Sur place, nous trouvons quelques corps, visiblement tués par des armes, mais d'autres humains ont été emmené comme nombre d'animaux. En recherchant un peu nous tombons sur des restes d'armes qui ne peuvent indiquer qu'une chose, ce sont des gobelins qui ont attaqué la ferme et emmené des prisonniers. Nous suivons les traces qui bien évidemment nous mènent jusqu'aux grottes de Crète Noire. Là, je propose que nous allions dire aux nains que leur grotte est aujourd'hui aux mains de gobelins mais nous n'avons pas vraiment envie de faire l'aller-retour et du coup nous décidons de pénétrer dans celles-ci.

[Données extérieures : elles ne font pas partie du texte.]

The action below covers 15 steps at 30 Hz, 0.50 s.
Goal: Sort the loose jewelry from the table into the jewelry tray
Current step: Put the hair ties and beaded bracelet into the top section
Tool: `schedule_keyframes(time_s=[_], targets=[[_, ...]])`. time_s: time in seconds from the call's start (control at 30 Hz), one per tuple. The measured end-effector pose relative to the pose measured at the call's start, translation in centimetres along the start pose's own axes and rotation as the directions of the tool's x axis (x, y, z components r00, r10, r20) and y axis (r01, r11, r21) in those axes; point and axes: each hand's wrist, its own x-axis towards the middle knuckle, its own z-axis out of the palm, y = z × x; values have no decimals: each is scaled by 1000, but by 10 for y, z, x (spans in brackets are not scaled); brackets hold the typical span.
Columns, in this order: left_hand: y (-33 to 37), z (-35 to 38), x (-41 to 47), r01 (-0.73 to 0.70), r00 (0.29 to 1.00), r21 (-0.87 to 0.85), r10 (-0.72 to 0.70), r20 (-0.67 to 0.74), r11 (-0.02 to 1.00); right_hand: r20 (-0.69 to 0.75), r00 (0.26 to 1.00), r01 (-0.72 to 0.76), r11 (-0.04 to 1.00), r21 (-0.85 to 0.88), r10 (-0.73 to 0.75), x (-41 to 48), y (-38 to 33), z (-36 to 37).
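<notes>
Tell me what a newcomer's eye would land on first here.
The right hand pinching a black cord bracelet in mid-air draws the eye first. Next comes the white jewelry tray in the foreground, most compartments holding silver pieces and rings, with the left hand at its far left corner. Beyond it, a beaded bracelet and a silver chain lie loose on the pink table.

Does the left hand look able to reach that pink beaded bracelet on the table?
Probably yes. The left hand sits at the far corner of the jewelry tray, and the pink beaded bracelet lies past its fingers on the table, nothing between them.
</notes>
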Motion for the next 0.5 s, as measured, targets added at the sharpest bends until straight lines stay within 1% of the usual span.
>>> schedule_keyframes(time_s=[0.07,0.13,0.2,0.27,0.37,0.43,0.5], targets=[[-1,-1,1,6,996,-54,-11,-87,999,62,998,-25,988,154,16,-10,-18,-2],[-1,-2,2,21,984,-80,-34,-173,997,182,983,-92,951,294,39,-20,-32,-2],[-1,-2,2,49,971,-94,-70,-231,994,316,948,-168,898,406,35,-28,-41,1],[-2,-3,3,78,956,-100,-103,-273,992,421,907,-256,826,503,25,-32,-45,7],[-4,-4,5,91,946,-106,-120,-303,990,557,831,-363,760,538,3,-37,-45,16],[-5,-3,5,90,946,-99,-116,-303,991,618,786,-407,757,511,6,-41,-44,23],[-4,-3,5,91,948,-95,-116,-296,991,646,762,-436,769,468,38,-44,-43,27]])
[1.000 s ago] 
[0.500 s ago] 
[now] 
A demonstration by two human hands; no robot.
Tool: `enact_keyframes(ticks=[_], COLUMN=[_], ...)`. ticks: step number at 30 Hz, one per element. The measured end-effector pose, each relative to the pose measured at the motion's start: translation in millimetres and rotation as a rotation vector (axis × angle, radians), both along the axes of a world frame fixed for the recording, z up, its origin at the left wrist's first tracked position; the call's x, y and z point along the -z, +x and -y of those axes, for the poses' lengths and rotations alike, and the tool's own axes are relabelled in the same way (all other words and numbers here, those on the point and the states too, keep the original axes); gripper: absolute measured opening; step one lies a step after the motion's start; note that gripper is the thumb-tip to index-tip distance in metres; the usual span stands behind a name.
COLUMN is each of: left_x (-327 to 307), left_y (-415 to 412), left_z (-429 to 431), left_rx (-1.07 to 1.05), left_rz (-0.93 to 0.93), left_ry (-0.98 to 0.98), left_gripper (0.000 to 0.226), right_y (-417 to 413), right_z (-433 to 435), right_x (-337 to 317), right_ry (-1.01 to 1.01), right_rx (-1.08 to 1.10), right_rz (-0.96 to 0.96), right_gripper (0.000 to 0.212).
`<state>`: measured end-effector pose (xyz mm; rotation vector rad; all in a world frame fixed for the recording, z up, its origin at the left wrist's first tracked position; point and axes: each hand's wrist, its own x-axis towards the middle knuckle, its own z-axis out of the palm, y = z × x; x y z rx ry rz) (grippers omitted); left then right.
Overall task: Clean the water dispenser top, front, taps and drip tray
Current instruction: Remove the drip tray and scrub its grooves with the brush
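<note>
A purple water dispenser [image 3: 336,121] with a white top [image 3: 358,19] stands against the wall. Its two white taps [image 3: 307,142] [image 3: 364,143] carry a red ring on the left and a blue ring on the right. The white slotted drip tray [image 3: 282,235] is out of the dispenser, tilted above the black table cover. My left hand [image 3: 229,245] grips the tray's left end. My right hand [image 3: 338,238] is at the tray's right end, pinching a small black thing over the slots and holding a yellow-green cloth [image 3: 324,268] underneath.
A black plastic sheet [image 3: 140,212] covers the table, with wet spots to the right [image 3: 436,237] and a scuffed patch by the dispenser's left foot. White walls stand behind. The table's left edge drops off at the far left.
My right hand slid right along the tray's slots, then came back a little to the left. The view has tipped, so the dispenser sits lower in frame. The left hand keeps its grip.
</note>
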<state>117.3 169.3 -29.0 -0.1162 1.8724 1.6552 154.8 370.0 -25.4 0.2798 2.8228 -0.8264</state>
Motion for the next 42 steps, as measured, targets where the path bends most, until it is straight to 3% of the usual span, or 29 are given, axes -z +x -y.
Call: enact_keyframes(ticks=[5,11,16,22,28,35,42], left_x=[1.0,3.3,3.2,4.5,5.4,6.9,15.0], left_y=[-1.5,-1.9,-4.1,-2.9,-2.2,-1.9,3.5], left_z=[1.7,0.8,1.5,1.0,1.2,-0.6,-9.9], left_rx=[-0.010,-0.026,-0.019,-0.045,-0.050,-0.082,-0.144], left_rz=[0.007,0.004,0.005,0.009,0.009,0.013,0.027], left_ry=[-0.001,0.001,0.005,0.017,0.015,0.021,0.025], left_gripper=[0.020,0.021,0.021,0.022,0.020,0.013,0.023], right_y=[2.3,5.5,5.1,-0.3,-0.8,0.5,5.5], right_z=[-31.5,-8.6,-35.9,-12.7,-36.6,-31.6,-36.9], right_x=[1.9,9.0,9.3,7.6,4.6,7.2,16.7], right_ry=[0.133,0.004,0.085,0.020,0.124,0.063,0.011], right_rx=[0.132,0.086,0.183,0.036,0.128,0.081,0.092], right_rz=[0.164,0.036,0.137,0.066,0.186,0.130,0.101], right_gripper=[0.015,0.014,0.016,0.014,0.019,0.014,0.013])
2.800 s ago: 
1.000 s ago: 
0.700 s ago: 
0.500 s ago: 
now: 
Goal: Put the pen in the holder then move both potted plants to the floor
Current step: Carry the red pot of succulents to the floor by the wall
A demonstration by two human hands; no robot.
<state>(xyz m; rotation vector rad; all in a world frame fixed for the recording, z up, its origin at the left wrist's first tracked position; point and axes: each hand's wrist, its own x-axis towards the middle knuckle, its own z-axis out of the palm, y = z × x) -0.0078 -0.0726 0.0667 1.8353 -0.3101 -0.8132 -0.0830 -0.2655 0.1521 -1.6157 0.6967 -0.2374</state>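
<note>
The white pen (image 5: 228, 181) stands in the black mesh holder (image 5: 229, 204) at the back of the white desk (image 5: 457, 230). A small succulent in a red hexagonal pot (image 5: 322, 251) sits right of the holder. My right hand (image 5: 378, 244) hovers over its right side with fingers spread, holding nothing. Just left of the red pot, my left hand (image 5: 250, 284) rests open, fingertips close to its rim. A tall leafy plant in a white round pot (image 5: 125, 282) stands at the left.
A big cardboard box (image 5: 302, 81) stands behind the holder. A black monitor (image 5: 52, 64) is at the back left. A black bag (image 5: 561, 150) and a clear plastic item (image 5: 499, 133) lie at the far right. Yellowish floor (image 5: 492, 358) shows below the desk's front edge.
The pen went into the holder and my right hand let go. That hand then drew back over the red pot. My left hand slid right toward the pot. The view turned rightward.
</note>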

Nous choisissons d'y aller discrètement, ça nous permettra de prendre par surprise le premier groupe de gobelins et de loups, mais après l'utilisation du pistolet de Lars, des renforts arriveront en cours de combat. Malgré tout, le combat ne sera qu'une formalité ou presque malgré leur nombre nettement supérieur au nôtre. Seul Davidan n'aura pas été rassuré par la situation mais avec le temps il s'habituera. Ensuite, en continuant notre fouille des grottes, nous tombons sur une salle en profondeur dans laquelle il y a de l'or, comme quoi les nains n'auraient jamais dû vendre leur mine. Nous récupérons quelques belles pépites au passage, mais le détail est que nous nous faisons chasser de cette salle par un espèce de Golem, ou non plutôt par un espèce d'élémentaire de terre ou de roche. Car celui-ci ne fait pas dans le détail et il envoie Gulnir au sol plus que violemment. Nous rebroussons chemin à la va-vite, puis tandis que Laurana soigne Gulnir, je retourne chercher sa hache à la barbe de l'élémentaire puis nous quittons les grottes.

Nous nous rendons ensuite en direction de la tour, sans perdre de temps. Elle est hexagonale, tout en pierre, possède un étage et un magnifique dôme de verre. Les nains ont réalisé un bel ouvrage il faut bien le reconnaitre, car c'est eux qui ont construit la bâtisse au moment de vendre la mine. Une sentinelle fait le guet et pas moyen de s'approcher sans se faire repérer donc pas vraiment le choix, je prends mon temps avant de lâcher une flèche qui fait mouche et tue directement le gob. Parfait, on peut y aller.